Division of Pediatric Endocrinology and Pediatric Diabetes Center, Massachusetts General Hospital, 175 Cambridge Street, 5th Floor, Boston, MA, 02114, USA.
Paediatr Drugs. 2020 Aug;22(4):357-367. doi: 10.1007/s40272-020-00397-0.
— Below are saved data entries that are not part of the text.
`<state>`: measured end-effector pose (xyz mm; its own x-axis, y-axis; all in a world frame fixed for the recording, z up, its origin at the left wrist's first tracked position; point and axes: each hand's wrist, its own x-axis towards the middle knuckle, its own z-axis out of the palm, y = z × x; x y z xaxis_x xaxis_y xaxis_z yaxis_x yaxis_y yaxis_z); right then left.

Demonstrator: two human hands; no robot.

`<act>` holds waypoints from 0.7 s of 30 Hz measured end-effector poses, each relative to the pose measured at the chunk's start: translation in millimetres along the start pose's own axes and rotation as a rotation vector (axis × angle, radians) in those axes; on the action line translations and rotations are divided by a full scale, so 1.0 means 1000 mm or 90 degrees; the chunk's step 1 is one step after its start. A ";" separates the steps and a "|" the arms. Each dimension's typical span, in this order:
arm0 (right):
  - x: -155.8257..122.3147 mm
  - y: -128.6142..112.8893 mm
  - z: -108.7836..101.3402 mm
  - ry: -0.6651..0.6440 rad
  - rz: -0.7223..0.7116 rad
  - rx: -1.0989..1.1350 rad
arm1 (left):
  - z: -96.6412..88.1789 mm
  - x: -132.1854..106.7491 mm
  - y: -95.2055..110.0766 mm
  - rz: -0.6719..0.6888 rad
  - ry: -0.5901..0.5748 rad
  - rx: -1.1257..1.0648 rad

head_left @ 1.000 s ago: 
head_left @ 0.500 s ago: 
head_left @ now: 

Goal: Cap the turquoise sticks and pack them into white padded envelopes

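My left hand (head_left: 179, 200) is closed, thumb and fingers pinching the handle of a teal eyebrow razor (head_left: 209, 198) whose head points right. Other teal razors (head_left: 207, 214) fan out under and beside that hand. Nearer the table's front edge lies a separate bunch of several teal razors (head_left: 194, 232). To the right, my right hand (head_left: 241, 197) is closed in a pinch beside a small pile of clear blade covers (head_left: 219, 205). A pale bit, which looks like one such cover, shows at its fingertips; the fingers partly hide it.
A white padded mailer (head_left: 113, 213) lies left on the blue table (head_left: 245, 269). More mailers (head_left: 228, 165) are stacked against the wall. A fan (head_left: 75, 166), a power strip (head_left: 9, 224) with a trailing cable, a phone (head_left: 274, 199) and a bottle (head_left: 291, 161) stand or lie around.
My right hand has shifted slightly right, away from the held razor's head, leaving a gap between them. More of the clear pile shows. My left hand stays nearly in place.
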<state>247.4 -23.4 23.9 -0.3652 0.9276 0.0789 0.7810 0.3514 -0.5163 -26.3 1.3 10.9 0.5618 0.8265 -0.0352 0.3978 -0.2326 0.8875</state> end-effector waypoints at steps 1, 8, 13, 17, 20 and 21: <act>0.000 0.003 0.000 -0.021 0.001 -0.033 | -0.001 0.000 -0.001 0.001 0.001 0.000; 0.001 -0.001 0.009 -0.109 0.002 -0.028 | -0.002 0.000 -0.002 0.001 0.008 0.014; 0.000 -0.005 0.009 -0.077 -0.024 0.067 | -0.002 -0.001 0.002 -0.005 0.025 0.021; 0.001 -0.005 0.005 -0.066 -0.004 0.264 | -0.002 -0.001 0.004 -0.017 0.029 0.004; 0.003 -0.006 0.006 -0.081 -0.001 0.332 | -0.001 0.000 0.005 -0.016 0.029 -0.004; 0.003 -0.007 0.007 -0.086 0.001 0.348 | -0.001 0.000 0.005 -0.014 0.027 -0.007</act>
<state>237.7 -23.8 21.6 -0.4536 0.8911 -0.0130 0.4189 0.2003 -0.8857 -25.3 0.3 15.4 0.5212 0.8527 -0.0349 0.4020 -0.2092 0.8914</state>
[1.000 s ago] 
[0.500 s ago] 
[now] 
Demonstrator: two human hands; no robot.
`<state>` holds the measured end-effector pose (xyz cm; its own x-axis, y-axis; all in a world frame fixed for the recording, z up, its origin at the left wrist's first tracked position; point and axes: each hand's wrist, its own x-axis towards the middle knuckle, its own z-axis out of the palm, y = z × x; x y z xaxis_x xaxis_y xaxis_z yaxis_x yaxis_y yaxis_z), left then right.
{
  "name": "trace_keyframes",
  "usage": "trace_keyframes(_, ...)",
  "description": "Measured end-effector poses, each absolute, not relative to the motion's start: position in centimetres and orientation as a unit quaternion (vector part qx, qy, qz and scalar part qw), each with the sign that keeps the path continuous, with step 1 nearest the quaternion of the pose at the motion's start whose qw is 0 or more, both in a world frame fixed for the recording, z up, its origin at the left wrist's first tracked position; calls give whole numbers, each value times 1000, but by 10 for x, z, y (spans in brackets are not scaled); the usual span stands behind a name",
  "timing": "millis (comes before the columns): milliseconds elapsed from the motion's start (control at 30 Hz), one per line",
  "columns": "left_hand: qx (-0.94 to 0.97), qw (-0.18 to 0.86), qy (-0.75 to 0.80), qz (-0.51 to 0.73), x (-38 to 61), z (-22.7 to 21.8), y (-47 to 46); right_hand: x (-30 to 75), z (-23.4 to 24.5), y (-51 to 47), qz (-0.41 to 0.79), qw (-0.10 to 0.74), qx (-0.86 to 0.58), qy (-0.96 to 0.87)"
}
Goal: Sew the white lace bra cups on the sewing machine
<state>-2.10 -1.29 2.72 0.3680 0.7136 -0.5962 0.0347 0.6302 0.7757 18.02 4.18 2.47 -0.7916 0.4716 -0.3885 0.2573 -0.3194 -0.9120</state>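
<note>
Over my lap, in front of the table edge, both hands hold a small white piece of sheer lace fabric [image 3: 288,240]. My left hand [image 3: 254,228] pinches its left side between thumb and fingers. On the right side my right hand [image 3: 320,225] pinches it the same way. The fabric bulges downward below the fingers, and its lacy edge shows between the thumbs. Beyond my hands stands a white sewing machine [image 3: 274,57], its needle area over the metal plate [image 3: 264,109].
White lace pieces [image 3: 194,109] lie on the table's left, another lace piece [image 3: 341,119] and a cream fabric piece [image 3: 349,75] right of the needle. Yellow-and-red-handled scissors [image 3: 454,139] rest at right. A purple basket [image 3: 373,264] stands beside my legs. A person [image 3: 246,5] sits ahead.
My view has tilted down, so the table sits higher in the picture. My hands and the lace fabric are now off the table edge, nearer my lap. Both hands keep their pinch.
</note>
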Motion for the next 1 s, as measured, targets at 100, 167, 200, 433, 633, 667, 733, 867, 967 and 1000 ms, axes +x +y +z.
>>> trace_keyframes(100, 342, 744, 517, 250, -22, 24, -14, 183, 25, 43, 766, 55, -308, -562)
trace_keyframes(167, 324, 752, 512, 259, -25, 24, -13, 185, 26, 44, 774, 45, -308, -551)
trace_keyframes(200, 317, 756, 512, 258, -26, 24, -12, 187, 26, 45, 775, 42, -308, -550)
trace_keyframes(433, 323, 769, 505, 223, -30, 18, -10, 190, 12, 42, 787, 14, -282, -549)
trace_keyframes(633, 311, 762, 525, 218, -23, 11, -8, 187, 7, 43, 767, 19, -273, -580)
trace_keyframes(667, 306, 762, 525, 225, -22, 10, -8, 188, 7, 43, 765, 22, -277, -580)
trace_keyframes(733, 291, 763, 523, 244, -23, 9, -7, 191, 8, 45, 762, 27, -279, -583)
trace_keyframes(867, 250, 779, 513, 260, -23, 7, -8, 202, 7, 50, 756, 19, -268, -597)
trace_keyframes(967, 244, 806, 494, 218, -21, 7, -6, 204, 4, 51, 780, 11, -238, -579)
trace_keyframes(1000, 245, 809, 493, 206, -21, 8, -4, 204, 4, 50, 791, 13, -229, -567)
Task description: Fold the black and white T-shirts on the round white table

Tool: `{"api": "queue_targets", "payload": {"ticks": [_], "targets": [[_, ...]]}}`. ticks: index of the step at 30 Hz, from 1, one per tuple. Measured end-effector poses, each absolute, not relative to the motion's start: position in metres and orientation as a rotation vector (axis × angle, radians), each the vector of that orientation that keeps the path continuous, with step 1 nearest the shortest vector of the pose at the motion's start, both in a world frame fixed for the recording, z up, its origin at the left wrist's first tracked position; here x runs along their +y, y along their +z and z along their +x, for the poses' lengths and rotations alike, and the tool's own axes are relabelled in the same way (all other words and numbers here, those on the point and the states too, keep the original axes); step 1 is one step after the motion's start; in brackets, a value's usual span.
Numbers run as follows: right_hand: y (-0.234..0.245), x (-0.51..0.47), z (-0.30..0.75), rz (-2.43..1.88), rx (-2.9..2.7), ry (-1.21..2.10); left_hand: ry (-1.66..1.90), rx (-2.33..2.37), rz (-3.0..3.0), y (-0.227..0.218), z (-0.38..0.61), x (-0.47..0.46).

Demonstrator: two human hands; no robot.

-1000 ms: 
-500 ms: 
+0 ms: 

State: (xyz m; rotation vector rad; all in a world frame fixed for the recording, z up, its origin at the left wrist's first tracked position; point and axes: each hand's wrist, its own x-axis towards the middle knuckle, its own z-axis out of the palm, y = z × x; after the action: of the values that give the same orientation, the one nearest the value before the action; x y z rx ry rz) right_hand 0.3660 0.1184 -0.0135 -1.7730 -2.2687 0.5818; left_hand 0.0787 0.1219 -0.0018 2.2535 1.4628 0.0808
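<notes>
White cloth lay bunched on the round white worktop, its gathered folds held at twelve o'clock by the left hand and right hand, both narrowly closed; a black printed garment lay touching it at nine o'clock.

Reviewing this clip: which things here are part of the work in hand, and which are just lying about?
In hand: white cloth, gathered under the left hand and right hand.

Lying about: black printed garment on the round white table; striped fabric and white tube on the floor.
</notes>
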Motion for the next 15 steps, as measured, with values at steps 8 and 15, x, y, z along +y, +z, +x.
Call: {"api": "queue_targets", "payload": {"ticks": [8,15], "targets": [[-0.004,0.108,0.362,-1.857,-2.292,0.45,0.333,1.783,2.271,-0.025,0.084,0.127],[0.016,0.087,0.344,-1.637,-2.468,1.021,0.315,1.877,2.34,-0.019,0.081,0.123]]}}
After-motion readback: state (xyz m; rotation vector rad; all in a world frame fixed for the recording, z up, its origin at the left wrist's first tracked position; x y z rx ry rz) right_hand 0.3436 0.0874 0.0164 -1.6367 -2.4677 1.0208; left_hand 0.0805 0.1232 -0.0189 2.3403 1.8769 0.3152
Diabetic ketoacidosis (DKA) is the end result of insulin deficiency in type 1 diabetes mellitus (T1D). Loss of insulin production leads to profound catabolism with increased gluconeogenesis, glycogenolysis, lipolysis, and muscle proteolysis causing hyperglycemia and osmotic diuresis. High levels of counter-regulatory hormones lead to enhanced ketogenesis and the release of 'ketone bodies' into the circulation, which dissociate to release hydrogen ions and cause an overwhelming acidosis. Dehydration, hyperglycemia, and ketoacidosis are the hallmarks of this condition. Treatment is effective repletion of insulin, fluids and electrolytes. Newer approaches to early diagnosis, treatment, and prevention may diminish the risk of DKA and its childhood complications including cerebral edema. However, the potential for some technical and pharmacologic advances in the management of T1D to increase DKA events must be recognized.
糖尿病酮症酸中毒(DKA)是 1 型糖尿病(T1D)中胰岛素缺乏的最终结果。胰岛素产生的丧失导致深刻的分解代谢,增加糖异生、糖原分解、脂肪分解和肌肉蛋白水解,导致高血糖和渗透性利尿。高水平的反调节激素导致酮生成增强,“酮体”释放到循环中,解离释放氢离子,导致酸中毒。脱水、高血糖和酮症酸中毒是这种情况的特征。治疗方法是有效补充胰岛素、液体和电解质。早期诊断、治疗和预防的新方法可能会降低 DKA 及其儿童并发症(包括脑水肿)的风险。然而,必须认识到,T1D 管理方面的一些技术和药理进展有可能增加 DKA 事件的风险。